Copy, from the listing, every line in which the string "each" is present.

★ ★ ★ ★ ★ ★ ★

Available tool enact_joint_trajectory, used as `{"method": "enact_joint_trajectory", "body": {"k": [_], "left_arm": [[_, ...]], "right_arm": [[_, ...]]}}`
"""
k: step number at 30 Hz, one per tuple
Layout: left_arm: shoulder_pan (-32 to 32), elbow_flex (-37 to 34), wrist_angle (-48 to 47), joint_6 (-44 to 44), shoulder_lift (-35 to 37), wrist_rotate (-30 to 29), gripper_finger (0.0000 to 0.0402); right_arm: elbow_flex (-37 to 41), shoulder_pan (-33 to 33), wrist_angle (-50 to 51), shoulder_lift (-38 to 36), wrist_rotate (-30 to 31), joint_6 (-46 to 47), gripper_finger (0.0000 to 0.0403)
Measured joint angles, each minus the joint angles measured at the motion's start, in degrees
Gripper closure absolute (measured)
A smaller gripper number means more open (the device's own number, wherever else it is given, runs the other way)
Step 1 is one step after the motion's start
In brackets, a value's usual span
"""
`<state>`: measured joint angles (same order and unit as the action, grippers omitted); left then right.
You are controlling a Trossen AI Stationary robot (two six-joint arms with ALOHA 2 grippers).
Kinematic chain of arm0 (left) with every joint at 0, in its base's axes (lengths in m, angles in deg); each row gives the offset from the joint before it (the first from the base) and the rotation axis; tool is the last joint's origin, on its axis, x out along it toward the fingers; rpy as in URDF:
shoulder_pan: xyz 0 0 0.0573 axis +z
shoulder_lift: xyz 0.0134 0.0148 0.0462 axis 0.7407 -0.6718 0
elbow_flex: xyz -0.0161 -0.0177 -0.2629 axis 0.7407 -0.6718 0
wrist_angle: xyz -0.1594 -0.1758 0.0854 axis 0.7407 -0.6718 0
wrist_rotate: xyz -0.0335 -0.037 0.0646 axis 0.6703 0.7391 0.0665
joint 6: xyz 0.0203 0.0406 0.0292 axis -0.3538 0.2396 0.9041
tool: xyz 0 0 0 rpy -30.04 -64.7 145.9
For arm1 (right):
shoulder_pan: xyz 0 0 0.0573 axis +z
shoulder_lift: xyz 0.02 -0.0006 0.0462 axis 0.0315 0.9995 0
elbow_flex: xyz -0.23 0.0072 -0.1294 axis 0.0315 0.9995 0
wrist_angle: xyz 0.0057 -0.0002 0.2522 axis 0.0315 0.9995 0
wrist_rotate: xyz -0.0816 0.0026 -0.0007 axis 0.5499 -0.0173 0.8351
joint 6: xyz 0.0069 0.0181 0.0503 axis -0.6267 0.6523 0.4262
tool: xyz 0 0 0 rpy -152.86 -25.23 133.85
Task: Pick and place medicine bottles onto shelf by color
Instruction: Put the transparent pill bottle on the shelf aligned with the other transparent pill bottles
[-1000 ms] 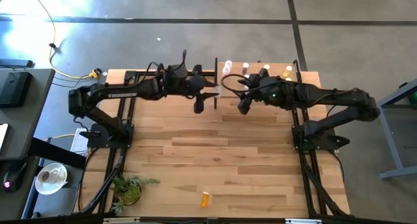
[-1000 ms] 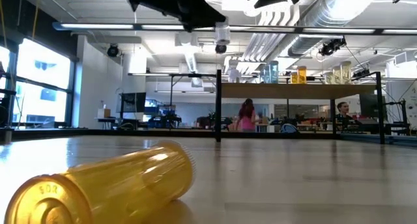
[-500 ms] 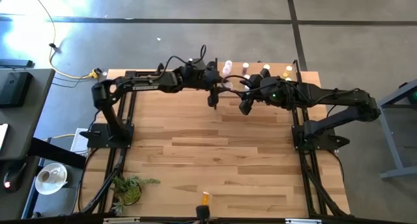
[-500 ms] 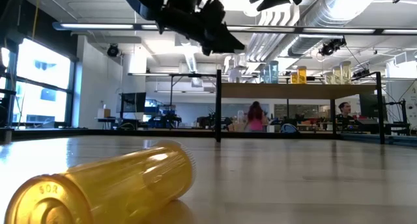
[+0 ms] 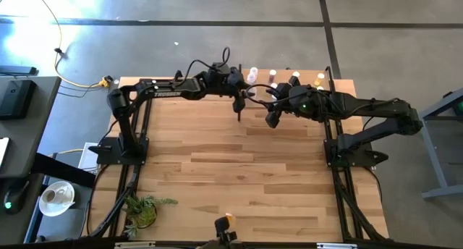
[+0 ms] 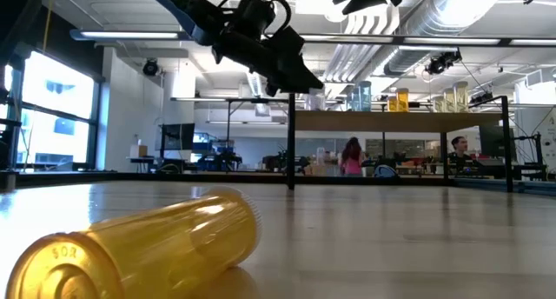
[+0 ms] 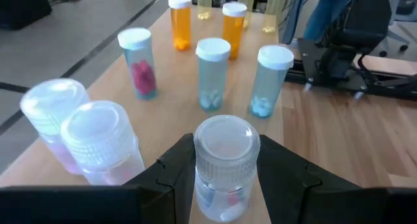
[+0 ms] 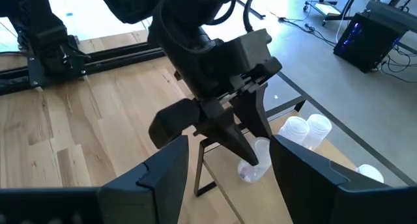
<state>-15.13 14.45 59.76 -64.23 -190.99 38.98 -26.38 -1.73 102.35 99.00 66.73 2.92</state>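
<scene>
Medicine bottles mostly stand already on the shelf (image 5: 304,80) at the far edge of the table (image 5: 239,169): two orange ones, a teal one with pink contents, two grey-teal ones with white pills, and two pale pink ones near the shelf's edge. The left claw (image 7: 225,178) is closed on a clear bottle (image 7: 225,165) with a white cap, held upright over the shelf just beside the pale pink pair (image 7: 78,136), so this placing looks nearly done but not yet released. The right claw (image 8: 225,168) hovers open close by, over the shelf's front, holding nothing. One yellow bottle (image 6: 143,251) lies on its side at the table's near edge, well apart from the shelf, and remains to be picked.
</scene>
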Motion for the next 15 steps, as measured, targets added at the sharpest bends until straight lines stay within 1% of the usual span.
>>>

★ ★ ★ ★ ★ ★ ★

Task solution
Measured joint angles, each minus the joint angles measured at the motion's start, in degrees
Kinematic chain of arm0 (left) with every joint at 0, in its base's axes (lengths in m, angles in deg); each row gives the offset from the joint before it (the first from the base) and the rotation axis; tool is the last joint's origin, on its axis, x out along it toward the fingers; rpy as in URDF:

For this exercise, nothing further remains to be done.